WORK REQUEST:
Reproduce the entries shown below only from the line with "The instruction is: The" down to the line with "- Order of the", keeping both end lines and copying each one exactly.

SOURCE RECORDS:
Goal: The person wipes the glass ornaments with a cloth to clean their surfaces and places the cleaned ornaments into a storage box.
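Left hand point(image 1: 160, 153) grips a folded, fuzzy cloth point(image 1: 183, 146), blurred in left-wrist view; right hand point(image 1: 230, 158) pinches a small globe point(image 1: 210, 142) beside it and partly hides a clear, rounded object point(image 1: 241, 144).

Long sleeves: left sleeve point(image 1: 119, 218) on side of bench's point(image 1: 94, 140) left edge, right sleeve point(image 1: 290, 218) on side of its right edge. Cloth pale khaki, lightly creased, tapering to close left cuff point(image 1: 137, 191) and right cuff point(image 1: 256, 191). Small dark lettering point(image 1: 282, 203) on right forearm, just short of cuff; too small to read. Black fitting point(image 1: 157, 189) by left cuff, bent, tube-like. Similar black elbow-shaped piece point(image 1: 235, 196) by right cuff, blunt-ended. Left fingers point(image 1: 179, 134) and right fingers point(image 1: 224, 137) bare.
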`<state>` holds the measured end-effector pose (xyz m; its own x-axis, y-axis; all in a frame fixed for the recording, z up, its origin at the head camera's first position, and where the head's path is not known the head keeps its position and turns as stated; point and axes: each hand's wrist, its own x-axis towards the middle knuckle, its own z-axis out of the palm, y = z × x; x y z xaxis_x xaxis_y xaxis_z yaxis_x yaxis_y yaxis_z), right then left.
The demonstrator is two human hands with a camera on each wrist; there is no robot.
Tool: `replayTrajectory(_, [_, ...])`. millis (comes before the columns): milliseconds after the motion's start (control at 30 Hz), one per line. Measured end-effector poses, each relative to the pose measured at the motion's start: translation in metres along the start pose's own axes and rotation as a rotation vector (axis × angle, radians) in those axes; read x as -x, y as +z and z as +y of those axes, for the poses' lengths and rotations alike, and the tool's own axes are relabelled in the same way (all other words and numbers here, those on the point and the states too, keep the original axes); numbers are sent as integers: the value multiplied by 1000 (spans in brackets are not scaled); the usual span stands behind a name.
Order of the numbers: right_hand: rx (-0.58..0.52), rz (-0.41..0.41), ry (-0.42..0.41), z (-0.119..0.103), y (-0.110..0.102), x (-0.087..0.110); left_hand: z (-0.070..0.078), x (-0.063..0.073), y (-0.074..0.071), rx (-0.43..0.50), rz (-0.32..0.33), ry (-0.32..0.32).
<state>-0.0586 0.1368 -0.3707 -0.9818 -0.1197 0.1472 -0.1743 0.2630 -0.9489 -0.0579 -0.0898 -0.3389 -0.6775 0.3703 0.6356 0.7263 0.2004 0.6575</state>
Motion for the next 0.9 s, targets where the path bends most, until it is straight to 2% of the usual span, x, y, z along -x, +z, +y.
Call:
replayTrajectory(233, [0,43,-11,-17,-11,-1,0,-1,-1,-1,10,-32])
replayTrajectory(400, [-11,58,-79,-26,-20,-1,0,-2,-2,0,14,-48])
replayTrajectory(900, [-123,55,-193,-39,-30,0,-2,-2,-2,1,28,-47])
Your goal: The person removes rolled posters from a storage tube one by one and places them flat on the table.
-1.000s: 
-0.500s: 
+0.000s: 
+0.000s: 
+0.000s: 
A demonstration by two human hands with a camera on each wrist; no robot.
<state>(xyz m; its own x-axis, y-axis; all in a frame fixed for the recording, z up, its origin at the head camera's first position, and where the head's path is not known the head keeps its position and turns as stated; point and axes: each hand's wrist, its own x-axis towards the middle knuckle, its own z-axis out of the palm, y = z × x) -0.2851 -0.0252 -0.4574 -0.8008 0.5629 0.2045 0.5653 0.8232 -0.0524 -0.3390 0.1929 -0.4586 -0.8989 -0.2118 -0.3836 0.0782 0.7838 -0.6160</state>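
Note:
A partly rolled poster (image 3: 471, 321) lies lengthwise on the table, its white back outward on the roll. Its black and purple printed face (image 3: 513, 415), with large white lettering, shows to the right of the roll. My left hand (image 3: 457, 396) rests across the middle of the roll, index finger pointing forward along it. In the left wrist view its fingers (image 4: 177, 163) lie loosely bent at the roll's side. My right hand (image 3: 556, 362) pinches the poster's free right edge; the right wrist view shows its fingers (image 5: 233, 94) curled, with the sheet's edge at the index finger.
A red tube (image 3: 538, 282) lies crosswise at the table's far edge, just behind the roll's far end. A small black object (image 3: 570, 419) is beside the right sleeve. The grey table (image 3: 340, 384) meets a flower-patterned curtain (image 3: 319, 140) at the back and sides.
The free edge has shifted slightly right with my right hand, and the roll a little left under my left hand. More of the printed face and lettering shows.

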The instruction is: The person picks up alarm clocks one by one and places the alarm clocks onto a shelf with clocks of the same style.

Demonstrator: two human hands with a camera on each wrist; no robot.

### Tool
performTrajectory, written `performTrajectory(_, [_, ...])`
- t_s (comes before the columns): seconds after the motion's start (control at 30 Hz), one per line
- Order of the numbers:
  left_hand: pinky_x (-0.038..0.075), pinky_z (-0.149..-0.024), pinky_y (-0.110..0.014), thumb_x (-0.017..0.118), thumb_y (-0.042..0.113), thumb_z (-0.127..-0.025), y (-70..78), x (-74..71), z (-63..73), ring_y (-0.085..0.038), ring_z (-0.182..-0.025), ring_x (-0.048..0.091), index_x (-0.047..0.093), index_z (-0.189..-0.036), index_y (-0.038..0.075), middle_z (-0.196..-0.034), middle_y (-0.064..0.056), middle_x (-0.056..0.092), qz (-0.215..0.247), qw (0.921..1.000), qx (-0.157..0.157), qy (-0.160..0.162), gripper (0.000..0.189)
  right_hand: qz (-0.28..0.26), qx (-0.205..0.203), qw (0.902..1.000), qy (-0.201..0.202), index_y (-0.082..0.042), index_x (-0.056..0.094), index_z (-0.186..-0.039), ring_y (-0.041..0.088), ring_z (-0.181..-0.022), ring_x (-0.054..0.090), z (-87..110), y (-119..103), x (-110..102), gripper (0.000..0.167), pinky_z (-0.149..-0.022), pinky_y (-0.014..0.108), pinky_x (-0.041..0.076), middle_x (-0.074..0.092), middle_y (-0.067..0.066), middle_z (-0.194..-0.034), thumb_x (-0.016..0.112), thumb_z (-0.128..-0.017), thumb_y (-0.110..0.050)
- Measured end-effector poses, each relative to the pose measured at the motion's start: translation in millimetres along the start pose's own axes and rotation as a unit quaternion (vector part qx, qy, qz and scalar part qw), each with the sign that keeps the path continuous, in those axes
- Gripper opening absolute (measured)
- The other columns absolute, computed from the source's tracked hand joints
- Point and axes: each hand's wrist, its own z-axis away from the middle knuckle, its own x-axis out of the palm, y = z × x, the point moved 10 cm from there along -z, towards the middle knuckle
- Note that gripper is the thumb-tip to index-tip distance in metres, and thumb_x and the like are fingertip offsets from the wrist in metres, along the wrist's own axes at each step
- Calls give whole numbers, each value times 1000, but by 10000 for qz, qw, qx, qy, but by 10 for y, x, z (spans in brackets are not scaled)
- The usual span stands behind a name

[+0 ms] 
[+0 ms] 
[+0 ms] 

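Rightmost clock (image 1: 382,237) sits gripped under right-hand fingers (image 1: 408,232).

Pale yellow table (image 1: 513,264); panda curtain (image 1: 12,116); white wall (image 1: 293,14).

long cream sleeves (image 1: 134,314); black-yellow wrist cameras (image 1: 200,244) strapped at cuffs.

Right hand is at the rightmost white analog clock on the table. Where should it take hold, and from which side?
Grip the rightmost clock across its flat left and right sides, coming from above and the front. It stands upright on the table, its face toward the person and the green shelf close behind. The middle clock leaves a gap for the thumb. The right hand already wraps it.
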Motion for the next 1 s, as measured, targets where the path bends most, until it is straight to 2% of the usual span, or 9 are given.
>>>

RESPONSE FOR THIS EXERCISE:
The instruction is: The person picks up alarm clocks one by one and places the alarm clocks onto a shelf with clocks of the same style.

Demonstrator: two human hands with a camera on each wrist; no robot.

### Tool
performTrajectory, written `performTrajectory(_, [_, ...])`
- t_s (comes before the columns): seconds after the motion's start (control at 30 Hz), one per line
- Order of the numbers:

Nothing else is required to complete this exercise.